◆ **Dataset records**
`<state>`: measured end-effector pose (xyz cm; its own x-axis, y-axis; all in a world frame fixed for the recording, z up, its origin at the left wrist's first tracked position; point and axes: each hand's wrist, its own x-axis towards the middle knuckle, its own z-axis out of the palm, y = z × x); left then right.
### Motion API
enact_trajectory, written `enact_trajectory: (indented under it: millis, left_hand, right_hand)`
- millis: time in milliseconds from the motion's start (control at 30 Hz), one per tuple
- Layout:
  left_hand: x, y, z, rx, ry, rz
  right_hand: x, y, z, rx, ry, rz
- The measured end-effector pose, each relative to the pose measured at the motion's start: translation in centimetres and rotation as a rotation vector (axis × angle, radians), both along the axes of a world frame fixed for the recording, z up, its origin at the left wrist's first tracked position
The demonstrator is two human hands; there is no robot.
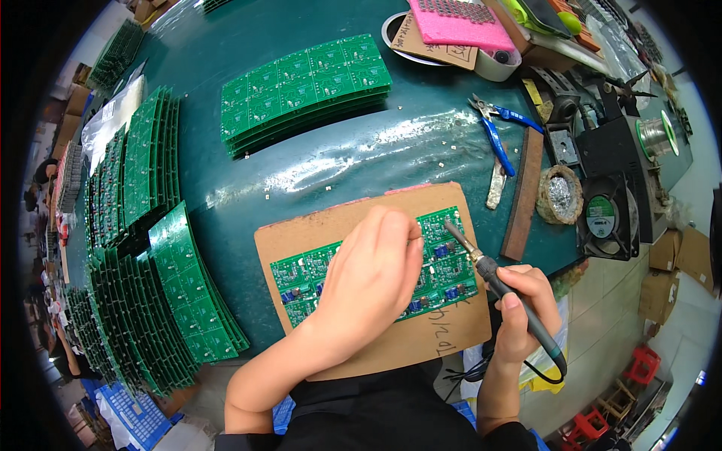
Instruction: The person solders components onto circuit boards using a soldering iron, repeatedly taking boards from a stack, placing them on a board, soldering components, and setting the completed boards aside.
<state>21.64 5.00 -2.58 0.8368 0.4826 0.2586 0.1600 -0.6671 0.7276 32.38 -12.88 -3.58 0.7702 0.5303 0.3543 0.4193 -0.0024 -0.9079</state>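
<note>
A green circuit board (451, 272) with blue and silver parts lies on a brown cardboard sheet (391, 349) in front of me. My right hand (526, 308) is closed round the grey handle of a soldering iron (505, 289), its tip pointing up and left over the board's upper right part. Above the board's middle is my left hand (376, 267), its fingers curled together and turned away. Whatever those fingers hold, if anything, is hidden. The left hand and forearm cover part of the board.
Stacked green boards (304, 90) lie at the back, with more racked rows (135, 316) on the left. On the right are blue-handled cutters (496, 143), a rusty metal bar (524, 199), a tin of metallic wool (559, 197), a fan (604, 214) and a solder spool (657, 137).
</note>
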Motion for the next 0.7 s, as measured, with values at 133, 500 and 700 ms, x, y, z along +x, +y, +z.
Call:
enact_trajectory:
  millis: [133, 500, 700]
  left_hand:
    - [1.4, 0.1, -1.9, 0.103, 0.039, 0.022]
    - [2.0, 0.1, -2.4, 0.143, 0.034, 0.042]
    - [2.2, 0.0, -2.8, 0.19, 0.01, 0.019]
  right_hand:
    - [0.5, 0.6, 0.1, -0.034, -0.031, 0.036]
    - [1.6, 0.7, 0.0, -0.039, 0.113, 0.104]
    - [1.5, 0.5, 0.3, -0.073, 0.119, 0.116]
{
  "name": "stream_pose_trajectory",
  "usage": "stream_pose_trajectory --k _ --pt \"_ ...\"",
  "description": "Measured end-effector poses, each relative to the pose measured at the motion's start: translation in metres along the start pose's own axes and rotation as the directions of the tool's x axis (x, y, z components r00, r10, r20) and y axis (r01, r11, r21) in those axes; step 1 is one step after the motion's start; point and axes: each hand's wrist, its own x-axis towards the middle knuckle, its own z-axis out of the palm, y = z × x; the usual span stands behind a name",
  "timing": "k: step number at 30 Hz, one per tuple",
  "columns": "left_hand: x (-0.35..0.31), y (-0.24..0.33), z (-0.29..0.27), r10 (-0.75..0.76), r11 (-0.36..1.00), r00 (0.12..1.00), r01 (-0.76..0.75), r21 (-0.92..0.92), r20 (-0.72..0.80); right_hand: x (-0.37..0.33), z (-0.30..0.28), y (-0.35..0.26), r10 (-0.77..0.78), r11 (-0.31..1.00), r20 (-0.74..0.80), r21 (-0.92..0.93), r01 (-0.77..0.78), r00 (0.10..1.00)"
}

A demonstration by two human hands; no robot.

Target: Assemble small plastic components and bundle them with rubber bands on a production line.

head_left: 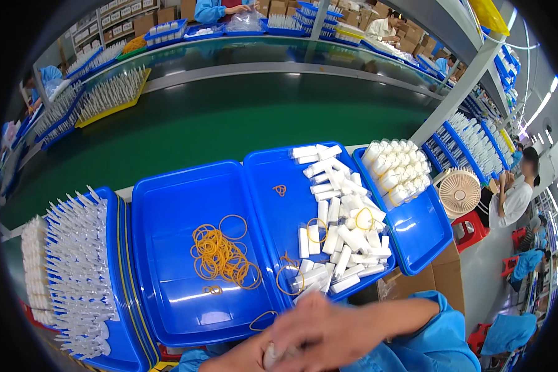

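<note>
At the lower edge my right hand [338,325] crosses over my left hand [239,358], both smeared by motion. My left hand's fingers are curled round something whitish [270,356] that mostly stays hidden. The right hand's fingers are too blurred to read. Just beyond them lies a blue tray [263,204] heaped with small white box-like pieces [347,235], some in clear film. A few rubber bands [317,230] lie on the heap. In the blue tray [167,248] to the left sits a pile of yellow-brown rubber bands [220,254].
Stacked blue trays [127,273] at left carry many upright white pointed pieces [80,266]. At right, banded white cylinders [397,167] stand in another blue tray [425,229]. Behind run a green conveyor belt [229,111] and a metal post [456,93]. A fan [459,192] and other people are beyond.
</note>
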Motion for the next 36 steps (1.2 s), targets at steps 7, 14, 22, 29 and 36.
stream_pose_trajectory --k 7,14,22,29,36 --pt "-0.003 -0.019 -0.012 0.166 0.967 0.951 -0.104 0.233 -0.262 -0.021 -0.070 0.104 0.566 0.418 -0.207 -0.762 -0.494 0.798" --pt "-0.003 -0.016 -0.006 0.245 0.969 0.931 -0.235 0.070 -0.271 -0.013 -0.080 0.107 0.524 0.380 -0.169 -0.831 -0.407 0.835" --pt "-0.004 -0.018 -0.021 0.418 0.893 0.792 -0.266 0.364 -0.445 0.010 -0.033 0.020 0.382 0.817 -0.247 -0.359 -0.450 0.890" --pt "-0.012 -0.003 -0.013 0.237 0.965 0.874 -0.163 -0.203 0.425 -0.016 0.004 0.022 0.469 0.838 -0.176 0.397 -0.374 0.866" --pt "0.000 -0.010 -0.006 0.402 0.818 0.847 -0.160 0.553 -0.348 -0.034 -0.019 0.026 0.489 -0.184 -0.158 0.943 0.278 0.858"
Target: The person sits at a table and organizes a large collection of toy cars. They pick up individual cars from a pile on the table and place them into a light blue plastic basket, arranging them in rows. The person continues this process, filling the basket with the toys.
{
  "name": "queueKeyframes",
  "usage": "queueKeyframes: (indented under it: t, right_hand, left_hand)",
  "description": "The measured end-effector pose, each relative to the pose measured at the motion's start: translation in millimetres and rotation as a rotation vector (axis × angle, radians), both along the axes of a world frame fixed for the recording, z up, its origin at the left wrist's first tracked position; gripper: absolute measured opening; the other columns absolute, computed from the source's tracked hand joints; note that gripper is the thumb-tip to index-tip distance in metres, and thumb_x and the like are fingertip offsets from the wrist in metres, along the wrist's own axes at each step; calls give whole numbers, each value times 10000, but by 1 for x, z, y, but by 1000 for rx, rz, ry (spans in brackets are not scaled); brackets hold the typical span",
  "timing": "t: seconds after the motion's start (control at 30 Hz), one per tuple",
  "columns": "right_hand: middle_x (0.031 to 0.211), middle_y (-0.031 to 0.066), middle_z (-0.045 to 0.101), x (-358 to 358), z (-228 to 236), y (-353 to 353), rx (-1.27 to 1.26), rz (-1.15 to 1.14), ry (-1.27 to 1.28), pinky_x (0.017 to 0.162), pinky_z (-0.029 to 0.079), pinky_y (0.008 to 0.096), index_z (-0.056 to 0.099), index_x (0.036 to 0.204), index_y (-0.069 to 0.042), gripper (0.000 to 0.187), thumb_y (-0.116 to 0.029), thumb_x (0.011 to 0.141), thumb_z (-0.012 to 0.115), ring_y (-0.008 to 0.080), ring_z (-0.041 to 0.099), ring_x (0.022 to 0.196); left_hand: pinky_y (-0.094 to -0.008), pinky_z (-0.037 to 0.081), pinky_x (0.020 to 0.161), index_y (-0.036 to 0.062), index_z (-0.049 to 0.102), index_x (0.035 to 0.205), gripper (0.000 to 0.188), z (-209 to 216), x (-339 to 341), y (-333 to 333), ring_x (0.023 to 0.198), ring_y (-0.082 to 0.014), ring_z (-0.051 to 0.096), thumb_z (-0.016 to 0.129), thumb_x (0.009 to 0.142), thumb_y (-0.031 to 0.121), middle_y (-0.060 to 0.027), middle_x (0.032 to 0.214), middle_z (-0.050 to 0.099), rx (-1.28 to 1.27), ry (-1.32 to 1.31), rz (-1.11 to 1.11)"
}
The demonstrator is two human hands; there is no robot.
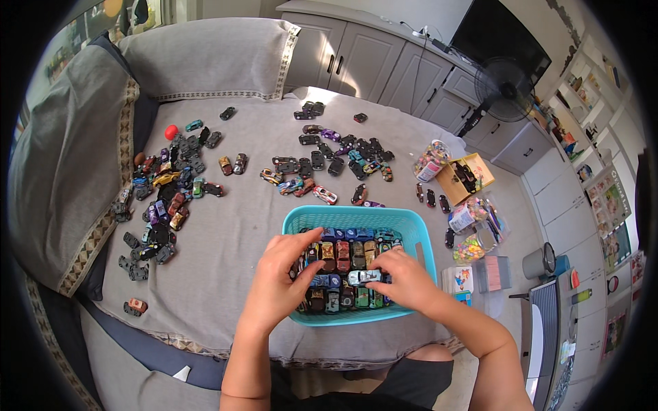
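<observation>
Grey cloth (233,240) under turquoise basket (356,216), toy cars (343,255) packed inside in rows. Our left hand (276,270) spread wide over left end — seems empty. Our right hand (409,279) pinches pale-blue car (364,277) above nearer rows — we'd best keep it level, fingertips clear of neighbours.

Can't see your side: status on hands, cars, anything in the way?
Right hand pinching pale-blue toy car. Left hand open over turquoise plastic basket. Multicoloured toy cars inside, in rows. No visible obstruction.
</observation>
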State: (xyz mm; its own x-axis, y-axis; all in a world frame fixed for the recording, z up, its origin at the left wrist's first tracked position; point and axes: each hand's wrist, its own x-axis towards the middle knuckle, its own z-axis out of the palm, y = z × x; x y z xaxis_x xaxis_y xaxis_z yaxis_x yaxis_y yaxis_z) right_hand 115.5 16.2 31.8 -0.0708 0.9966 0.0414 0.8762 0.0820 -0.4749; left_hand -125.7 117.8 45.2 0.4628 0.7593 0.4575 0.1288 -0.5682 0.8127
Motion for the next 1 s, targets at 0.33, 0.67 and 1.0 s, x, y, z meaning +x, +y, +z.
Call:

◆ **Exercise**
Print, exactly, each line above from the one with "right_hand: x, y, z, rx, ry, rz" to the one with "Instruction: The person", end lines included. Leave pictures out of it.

◆ **Answer for this exercise**
  right_hand: x, y, z, rx, ry, rz
- The measured end-effector pose, each relative to the pose measured at the motion's start: translation in centimetres and rotation as a rotation vector (axis × angle, radians), both along the axes of a world frame fixed for the recording, z up, its origin at the left wrist's first tracked position
The demonstrator is two human hands; there is no robot.
Instruction: The person solders components onto circuit boards using a soldering iron, repeatedly taking boards from a stack, placing them on a board, soldering components, and setting the completed boards aside.

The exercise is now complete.